Something I’ve been thinking about a lot recently is how the books I admire as a writer are not always the same books I want to read as a reader. The ideal – the point where the truly great books happen – is the nexus where these two vectors coincide.

I’m perplexed by this year’s Man Booker shortlist. Perplexed because although I successfully predicted four out of the six novels in contention (Mantel, Self, Moore, Thayil) the list still feels disappointing to me, insubstantial somehow. This isn’t just because I’m not a big fan of the two other titles on it (although I’m not – the inclusion of the paper-thin Levy is a total mystery to me, and although unfortunately I’ve not read the Eng the extracts I’ve sampled, both online and in bookshops, leave me with the impression that it is prone to purpleness, perhaps a bit saccharine) but because with the way the shortlist lines up it now feels as if there can be only one possible winner. It’s not even that I disapprove of that possible winner – he was my kind-of frontrunner from the start – but where’s the fun of the Booker without genuine debate?

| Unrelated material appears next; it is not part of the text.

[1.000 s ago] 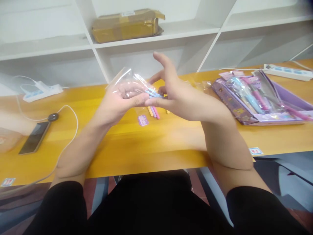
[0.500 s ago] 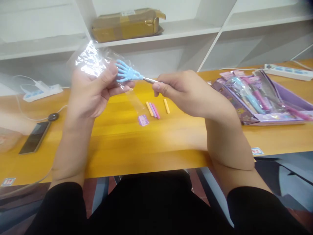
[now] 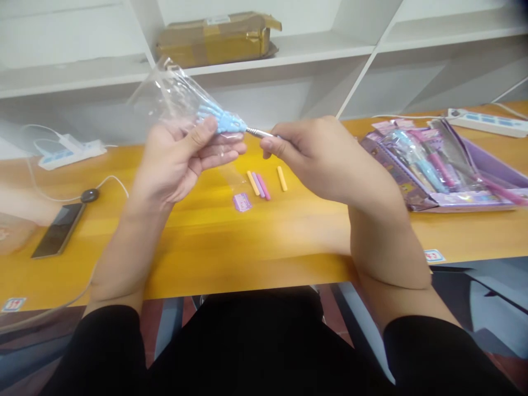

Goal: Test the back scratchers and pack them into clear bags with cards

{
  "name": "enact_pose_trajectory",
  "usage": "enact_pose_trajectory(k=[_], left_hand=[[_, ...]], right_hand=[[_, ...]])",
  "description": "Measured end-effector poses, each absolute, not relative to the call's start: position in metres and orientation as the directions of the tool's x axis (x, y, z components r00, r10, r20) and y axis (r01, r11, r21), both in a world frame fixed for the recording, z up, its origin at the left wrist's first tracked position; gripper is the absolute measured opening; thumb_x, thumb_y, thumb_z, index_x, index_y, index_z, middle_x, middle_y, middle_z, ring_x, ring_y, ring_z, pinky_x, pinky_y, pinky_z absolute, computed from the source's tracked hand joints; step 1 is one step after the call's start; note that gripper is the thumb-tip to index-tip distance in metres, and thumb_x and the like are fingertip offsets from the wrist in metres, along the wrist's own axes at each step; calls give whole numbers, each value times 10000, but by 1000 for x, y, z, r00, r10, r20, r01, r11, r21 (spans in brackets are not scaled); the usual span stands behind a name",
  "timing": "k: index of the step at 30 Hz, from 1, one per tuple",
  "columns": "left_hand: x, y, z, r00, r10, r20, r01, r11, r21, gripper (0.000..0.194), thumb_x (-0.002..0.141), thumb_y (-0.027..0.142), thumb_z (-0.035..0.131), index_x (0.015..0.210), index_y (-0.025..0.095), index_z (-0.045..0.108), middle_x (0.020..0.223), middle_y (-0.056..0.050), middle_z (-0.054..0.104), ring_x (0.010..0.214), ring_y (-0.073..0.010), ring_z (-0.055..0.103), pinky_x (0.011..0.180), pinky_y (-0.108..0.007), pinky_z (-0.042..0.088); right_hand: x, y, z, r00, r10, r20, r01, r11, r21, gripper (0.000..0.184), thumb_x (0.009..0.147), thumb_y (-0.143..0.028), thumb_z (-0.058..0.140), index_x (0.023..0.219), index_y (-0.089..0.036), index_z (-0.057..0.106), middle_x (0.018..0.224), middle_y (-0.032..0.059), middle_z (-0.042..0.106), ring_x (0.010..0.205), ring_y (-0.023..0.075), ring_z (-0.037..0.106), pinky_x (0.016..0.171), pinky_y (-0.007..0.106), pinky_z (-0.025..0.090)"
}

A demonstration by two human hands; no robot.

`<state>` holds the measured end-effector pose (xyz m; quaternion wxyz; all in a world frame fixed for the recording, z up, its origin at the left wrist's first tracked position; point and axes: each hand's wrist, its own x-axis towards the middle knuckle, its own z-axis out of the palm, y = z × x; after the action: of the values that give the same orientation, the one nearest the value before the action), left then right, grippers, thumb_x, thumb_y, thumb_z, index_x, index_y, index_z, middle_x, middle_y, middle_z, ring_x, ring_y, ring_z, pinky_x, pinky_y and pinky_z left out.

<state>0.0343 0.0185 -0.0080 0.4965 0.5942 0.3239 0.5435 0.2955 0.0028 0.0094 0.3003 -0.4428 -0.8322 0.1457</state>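
Observation:
Over the table, a light blue, hand-shaped back scratcher (image 3: pixel 226 121) with a thin metal rod is held between my two hands. My left hand (image 3: pixel 183 157) pinches a clear plastic bag (image 3: pixel 171 82) around the blue end, thumb on top and fingers beneath. The bag's far part sticks up behind that hand. Closed around the metal rod is my right hand (image 3: pixel 319 157), which hides the rod's other end. Below them lie a purple card (image 3: pixel 242 202), a yellow stick (image 3: pixel 281 179) and several more coloured sticks (image 3: pixel 258 185).
A purple display box (image 3: pixel 429 201) with packaged items stands on the right. Power strips (image 3: pixel 72 153) lie at both sides. On the left are a phone (image 3: pixel 59 231) and a round black cable piece (image 3: pixel 89 196). A taped carton (image 3: pixel 218 41) rests on the shelf.
My left hand has moved right and slightly down, with the bag now drawn further over the blue end towards the rod. My right hand has barely moved.

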Motion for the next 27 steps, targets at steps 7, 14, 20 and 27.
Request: enact_pose_trajectory(k=[7,14,20,27], left_hand=[[30,17,-3,267,891,366,-66,-362,930,373,891,523,1018,929,197,841,1053,-91,899,988,-298,904,909,-400,805],[26,18,-3,226,894,387,-75,-380,922,347,967,521,947,987,185,867,1055,-120,897,960,-321,898,924,-437,788],[26,20,-4,218,870,443,-97,-432,897,263,975,463,891,940,203,874,928,-30,896,962,-295,883,833,-391,783],[26,21,-7,177,874,452,-101,-441,892,395,1029,592,855,954,204,856,922,-26,874,925,-283,858,850,-447,749]], right_hand=[[298,4,11,-398,847,352,655,532,-538,543,1202,-660,542,894,-228,657,703,30,512,725,207,491,730,357,355],[298,5,13,-396,846,358,624,534,-570,618,1170,-762,536,901,-221,669,730,49,565,780,229,574,722,349,384],[300,7,10,-417,831,368,622,556,-551,609,1175,-759,524,927,-225,680,728,42,559,766,219,550,729,348,391],[299,9,10,-421,827,373,618,562,-549,576,1182,-727,545,941,-224,691,725,35,547,764,214,535,745,348,379]])
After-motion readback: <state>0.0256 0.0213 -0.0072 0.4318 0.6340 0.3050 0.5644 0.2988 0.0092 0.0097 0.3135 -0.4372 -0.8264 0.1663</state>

I love Hilary Mantel – I think she’s one of the best writers working in this country at the moment and her novel Beyond Black is for me one of those ‘nexus books’, a novel that spurs me with envy as a writer and that engages me as a reader to the point of being seduced and ensnared from the very first paragraph. I haven’t yet read Bring up the Bodies, but I certainly will do, not just because I love Mantel but because I’ve been fascinated and horrified by the story of Anne Boleyn since I was about eight years old. The opening extract I read in The Guardian, with Thomas Cronwell flying his hawk, is a demonstration of everything high fantasy should aspire to, everything it could do and be if it tried harder and saw itself as literature, as writing, instead of just a churnforth of derivative stories. But in spite of knowing how much I’ll love Bring Up the Bodies, I can’t get excited by the thought of it winning the Booker. Mantel won in 2009 of course, with Wolf Hall. Bodies is a direct sequel to Hall. so as well as being the work of a writer who’s already won this prize, it’s work in the same mould. If BUtB were a completely different type of book from Wolf Hall, I’m sure I’d be cheering it on. As it is, in the context of the Booker, I just feel a bit lacklustre about it.

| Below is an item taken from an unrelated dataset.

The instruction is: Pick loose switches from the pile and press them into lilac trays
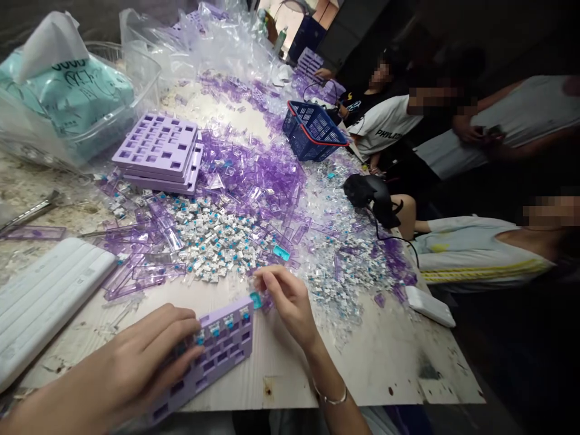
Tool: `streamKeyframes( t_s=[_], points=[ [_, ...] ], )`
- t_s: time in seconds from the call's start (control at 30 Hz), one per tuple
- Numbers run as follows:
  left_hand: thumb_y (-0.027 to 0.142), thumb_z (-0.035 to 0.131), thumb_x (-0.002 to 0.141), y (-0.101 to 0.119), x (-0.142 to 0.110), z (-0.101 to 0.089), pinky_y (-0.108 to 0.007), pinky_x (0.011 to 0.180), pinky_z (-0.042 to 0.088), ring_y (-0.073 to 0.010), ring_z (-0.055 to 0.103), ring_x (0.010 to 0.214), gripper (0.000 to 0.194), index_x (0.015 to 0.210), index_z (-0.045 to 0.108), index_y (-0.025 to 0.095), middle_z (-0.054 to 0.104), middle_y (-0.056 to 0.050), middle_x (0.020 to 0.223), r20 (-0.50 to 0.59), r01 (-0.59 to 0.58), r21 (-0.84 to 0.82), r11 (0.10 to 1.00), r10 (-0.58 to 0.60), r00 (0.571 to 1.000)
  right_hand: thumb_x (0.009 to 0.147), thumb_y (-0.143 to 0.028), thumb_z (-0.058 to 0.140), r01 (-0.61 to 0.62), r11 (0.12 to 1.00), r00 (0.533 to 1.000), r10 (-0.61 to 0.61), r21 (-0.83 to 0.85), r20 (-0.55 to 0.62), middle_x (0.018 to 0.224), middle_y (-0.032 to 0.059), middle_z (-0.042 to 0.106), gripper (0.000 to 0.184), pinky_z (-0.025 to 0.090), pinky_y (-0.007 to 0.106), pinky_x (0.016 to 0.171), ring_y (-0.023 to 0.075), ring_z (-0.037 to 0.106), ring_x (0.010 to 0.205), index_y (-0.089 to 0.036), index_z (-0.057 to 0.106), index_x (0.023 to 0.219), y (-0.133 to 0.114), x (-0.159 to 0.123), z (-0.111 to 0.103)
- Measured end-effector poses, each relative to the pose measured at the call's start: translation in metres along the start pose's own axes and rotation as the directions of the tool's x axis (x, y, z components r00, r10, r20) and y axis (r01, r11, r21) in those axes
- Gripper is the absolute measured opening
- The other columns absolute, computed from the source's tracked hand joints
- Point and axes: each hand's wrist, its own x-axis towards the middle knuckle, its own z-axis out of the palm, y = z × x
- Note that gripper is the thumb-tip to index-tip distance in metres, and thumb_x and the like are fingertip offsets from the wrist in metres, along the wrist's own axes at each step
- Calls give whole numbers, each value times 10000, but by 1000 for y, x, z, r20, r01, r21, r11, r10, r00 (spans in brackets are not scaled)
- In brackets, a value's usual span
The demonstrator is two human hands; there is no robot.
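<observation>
My left hand (149,350) is closed over a purple plate with square holes (222,356), tilted on the table near its front edge. Its fingertips touch the top row, where several white and blue keyboard switches (229,322) sit in the holes. My right hand (290,296) is just beyond the plate's right end, thumb and fingers pinched together. Whatever is in that pinch is hidden. A heap of loose switches (217,238) lies just past my right fingertips. Two small teal pieces lie close by, one a teal keycap-like piece (281,252).
Purple clear plastic strips (258,175) cover the middle. Stacked purple plates (156,145), a white slatted panel (49,296) and a tissue pack (77,96) are at left. A blue basket (312,133) stands farther back. Several people sit or stand along the right side.
</observation>
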Motion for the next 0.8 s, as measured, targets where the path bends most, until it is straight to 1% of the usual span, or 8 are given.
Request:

I’m delighted to see Alison Moore on the shortlist. The Lighthouse is a deftly worked, tightly wound little book of real merit and – again – genuine readability. Moore writes very well indeed, and the thing about her shortlisting that pleases me most is that it will bring her some deserved recognition and (I trust) be of assistance in moving her forward with her career. But The Lighthouse to win? For me, it’s too slight a book for that accolade. It seems to me that we should be demanding Booker winners with a thrust of greatness, a touch of madness, and a win for Moore would be like Anita Brookner’s win in 1984, when Hotel du Lac – how? how? – triumphed over J. G. Ballard’s Empire of the Sun.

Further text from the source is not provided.